Lipin deacidifying method commonly used has: solvent extration, distillation depickling method, alkali-refining deacidification method, the pre-esterification deacidification method of acid catalysis etc.Alkali-refining deacidification is an acid stripping method commonly used in the oil and fat chemical, and this method efficient is low, process is loaded down with trivial details, loss is big.The solvent extration deacidification efficiency is low, solvent load big, the glyceryl ester loss is big.Distillation depickling method energy consumption is bigger.At present, the most frequently used acid stripping method is the pre-esterification process of acid catalysis in the biofuel commercial process.The key issue of acid catalysis pre-esterification reactor is the water-soluble in reaction system of esterification generation, and esterification is reversible reaction, and the water that exists in the reaction system can stop the carrying out of esterification, thereby reduces the transformation efficiency of esterification.How fast, the water that removes simply, effectively in the esterification system is the gordian technique that improves the esterification transformation efficiency.At present, the effective ways of industrial raising esterification transformation efficiency mainly are high temperature gas phase methods, adopt flash distillation, remove the moisture of esterification generation by the method for methyl alcohol band water.The high temperature gas phase method methanol usage is big, the vaporization energy consumption is big, temperature of reaction is high, poor stability, and after methyl alcohol and the water vapor, sulfuric acid is serious to greasy carbonization, and product colour is darker.
(3) summary of the invention
The present invention is directed to the low problem of dehydration esterification reaction difficulty, esterification yield and the shortcoming of above-mentioned prior art, proposed the technology and the technology of layering, graded esterified depickling, be specially the high-acid value grease layering, graded esterified depickling prepares method of bio-diesel oil.
Technical scheme of the present invention is as follows:
High-acid value grease layering, graded esterified depickling prepare method of bio-diesel oil, specifically comprise:
(1) high-acid value grease is removed solid impurity after filtration, dewaters to water content below 0.06%;
(2) high-acid value grease after handling and methyl alcohol and acid catalyst enter esterifier and carry out pre-esterification reactor; Wherein, the mol ratio of lipid acid is 1~30:1 in the high-acid value grease after methyl alcohol and the processing, acid catalyst quality consumption is 0.5%~5.0% of lipid acid quality in the high-acid value grease after handling, and temperature of reaction is controlled at 20~150 ℃, reaction times 1min~240min; Described acid catalyst is preferably hydrochloric acid, sulfuric acid, phosphoric acid, p-methyl benzenesulfonic acid etc. for this area routine is used for all kinds of inorganic/organic acid of grease esterification.

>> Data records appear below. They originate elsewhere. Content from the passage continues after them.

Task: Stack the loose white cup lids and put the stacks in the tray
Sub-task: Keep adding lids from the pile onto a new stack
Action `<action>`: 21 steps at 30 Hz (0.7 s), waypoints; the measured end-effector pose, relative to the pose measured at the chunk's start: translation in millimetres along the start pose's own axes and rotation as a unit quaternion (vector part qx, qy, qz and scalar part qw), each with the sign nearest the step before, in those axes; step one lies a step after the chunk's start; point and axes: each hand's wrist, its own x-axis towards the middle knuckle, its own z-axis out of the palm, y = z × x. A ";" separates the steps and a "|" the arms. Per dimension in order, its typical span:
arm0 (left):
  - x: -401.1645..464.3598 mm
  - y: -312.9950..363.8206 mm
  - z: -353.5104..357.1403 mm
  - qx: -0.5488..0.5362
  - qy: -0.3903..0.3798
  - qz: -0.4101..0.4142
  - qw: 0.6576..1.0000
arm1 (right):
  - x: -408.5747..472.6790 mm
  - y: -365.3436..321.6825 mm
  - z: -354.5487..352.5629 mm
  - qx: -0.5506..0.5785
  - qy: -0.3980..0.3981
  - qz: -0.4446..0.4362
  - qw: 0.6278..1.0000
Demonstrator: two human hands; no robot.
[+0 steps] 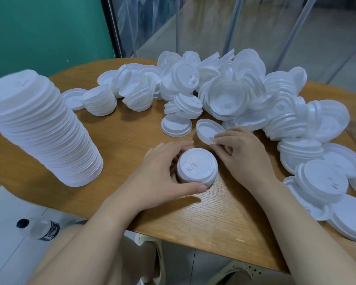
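We curl our left hand (162,173) around a short stack of lids (196,167) standing upright near the front edge of the wooden table (224,223), tops facing up, axis vertical. Our right hand (243,153) pinches a single lid (208,130) by its near rim; it tilts, hollow underside showing. A tall stack (43,128) leans at the left, and a loose heap of lids (234,93) spreads behind and to the right.
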 end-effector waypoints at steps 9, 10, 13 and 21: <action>2.5 1.7 1.3 0.004 -0.003 0.027 1.000 | -14.8 -6.4 -20.3 0.240 0.015 0.141 0.960; 3.1 1.9 1.7 0.004 -0.003 0.027 1.000 | -14.9 -6.3 -20.2 0.249 0.014 0.151 0.956; 4.0 2.0 3.1 0.004 -0.004 0.027 1.000 | -14.5 -1.9 -20.7 0.238 0.025 0.147 0.960; 4.0 1.8 3.4 0.004 -0.006 0.027 1.000 | -18.4 4.8 -23.9 0.143 -0.043 0.139 0.979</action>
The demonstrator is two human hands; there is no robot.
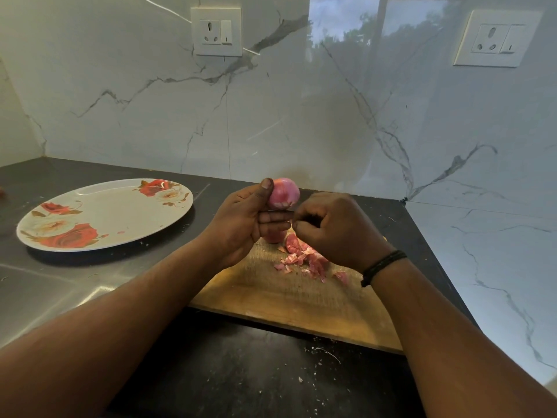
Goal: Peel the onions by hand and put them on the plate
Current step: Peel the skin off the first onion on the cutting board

(3) after pre-esterification reactor finishes, enter the quantizer layering and remove methanol/catalyzer phase, obtain the oil phase that acid number reduces;
(4) if the oil phase acid number that obtains of step (3) greater than 3.0mg KOH/g oil, the process of repeating step (2) and (3) then, through repeatedly layering, fractionated esterification, until the oil phase acid number that obtains less than 3.0mg KOH/g oil;
(5) if glyceride content is less in the oil phase that step (4) obtains, then directly enter rectifier unit, under distillation pressure 20~1000Pa, distill, collect 170~300 ℃ of cuts, obtain meeting the biofuel of national standard.
If it is bigger that step (4) obtains in the oil phase glyceride content, then earlier after transesterification reaction, enter rectifier unit again and distill, also can comprise step of transesterification between promptly described step (4) and the step (5): acid number is reduced to oil phase below the 3.0mg KOH/g oil mix the adding transesterification reactor with methyl alcohol and alkaline catalysts and carry out transesterification reaction; Wherein, the mol ratio of glyceryl ester is 3~30:1 in methyl alcohol and the described oil phase, alkaline catalysts quality consumption be in the described oil phase glyceryl ester quality 0.5%~5.0%, temperature of reaction is controlled at 20~150 ℃, reaction times 1min~240min; Transesterification reaction finishes, and material enters quantizer layering deglycerizin/catalyzer phase, and the biofuel crude product that obtains enters rectifier unit again, distills under distillation pressure 20~1000Pa, collects 170~300 ℃ of cuts, obtains meeting the biofuel of national standard.
The used high-acid value grease of the present invention is the various animal-plant oil of acid number greater than 3.0mg KOH/g oil, and the oil foot in the vegetables oil treating process, soap stock, acidifying oil; Various edible waste oil (waste cooking oil, hogwash fat, trench wet goods), the various discarded animal grease in the industrial processes process (the useless animal grease in the leather processing procedure, the useless animal grease in the slaughtering process etc.).
The used esterifier of the present invention can be various esterification reaction equipments such as stirring tank, Hydrodynamic cavitation reactor, impact flow reactor, static mixing reactor.
The used transesterification reactor of the present invention can be various transesterification reaction equipment such as stirring tank, Hydrodynamic cavitation reactor, impact flow reactor, static mixing reactor.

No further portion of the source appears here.